From the mid-nineteenth to the first half of the twentieth century, Chinese herbalists offered indispensable medical services to both Chinese and non-Chinese patrons in the American West, especially in California. Their thriving herbal business survived a racist, hostile society which treated the Chinese as an inferior race, Chinese civilization as an alien culture, and channeled many of the Chinese immigrants into racialized occupations in the laundry and restaurant sectors. The examination of the history of Chinese herbalists, therefore, offers new insights into racial discourse. The herbalist’s career enriches our understanding of the American West as a culturally diverse region. For a long time, the American medical profession was a field in which many different ethnic healing systems co-existed and competed with each other for clientele. Chinese herbal medicine was one of the most successful practices in this field. Its success as an ethnic heritage in a racially stratified society also requires us to make further inquiry into the resilience of ethnic culture. The viability of a culture often depends on whether its agents can creatively practice it as both a form of accommodation and resistance. To document the activities of Chinese herbalists involves addressing the issue of dependence and autonomy between the minority and dominant societies and re-centering Asians in U.S. history. [End Page 173]

The Rise of Chinese Herbal Medicine

Many pioneer Chinese immigrants possessed some medical knowledge and knew how to cure minor disease or injury with herbal medicine. Medical knowledge was popular among Chinese immigrants, because it had long been considered “benevolent” and was important for the proper fulfillment of filial duties in Chinese society. 2 In 1869, the Overland Monthly, a San Francisco-based journal, carried an article that noted: “Judging from the number of their apothecary stores, one would suppose that the Chinese were large consumers of medicines.” 3 In 1964, the Chinese Historical Society of America in San Francisco examined personal belongings left in three sub-basements by Chinese immigrants with the Son Loy Company for safe-keeping during the turn of the century. Almost all of the boxes and trunks examined contained some Chinese herbs or medicines. 4 Early Seattle Chinese immigrants benefited collectively from an herbal recipe book which contained the best personal recipes of the members of the Chinese community. Though the book originally belonged to the Wah-Chong Company founded in 1868, it was considered community property and served everyone when no professional herbalists were available. 5 Fiddletown in Amador County, California has preserved the old Chew Kee Herb Shop, which Fung Jong Yee opened in 1851 and operated for fifty-three years until his death in 1904. 6 In the pioneer days of the mid-nineteenth century, Chinese stores supplied their immigrant patrons with not only food and clothing but also herb medicine and other health care items.
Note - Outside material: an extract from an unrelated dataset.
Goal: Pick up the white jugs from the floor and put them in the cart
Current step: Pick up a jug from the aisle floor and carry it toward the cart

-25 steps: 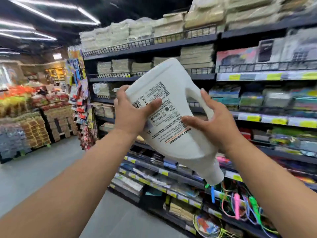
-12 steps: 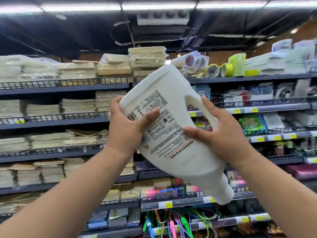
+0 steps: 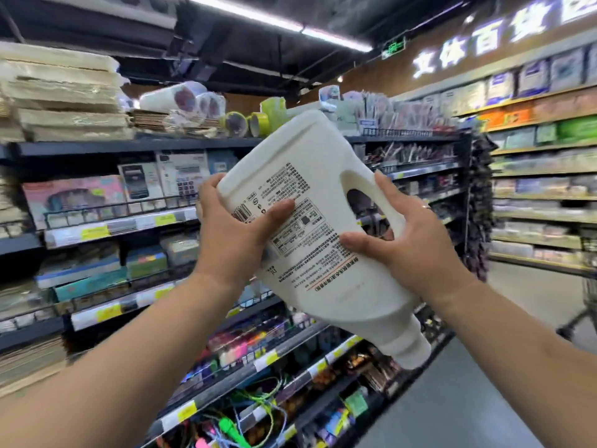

When Chinese communities expanded in size and wealth, professional herbal doctors, herbal stores, and dispensers appeared. The service provided by herbalists was a source of cultural comfort to the early Chinese immigrants. Patients could communicate easily with the physicians about their symptoms. Drinking herbal tea was a familiar treatment used by the Chinese for several thousands of years. Early Chinese immigrants preferred Chinese medicine to Western medicine, a choice that gave rise to the herbal shops and practice. 7 However, Western medicine was not totally foreign to the Chinese, especially those from the Guangzhou (Canton) area. Early missionary doctors’ books recorded [End Page 174] the presence of many medical institutions affiliated with Western missionaries. 8 In fact, some wealthy Chinese immigrants in the U.S. sought out Western medical treatment for ailments that required surgery. But in general, herbal medicine was the only treatment available to the early Chinese immigrants, because public medical facilities denied admittance to and segregated Chinese patients in the nineteenth century.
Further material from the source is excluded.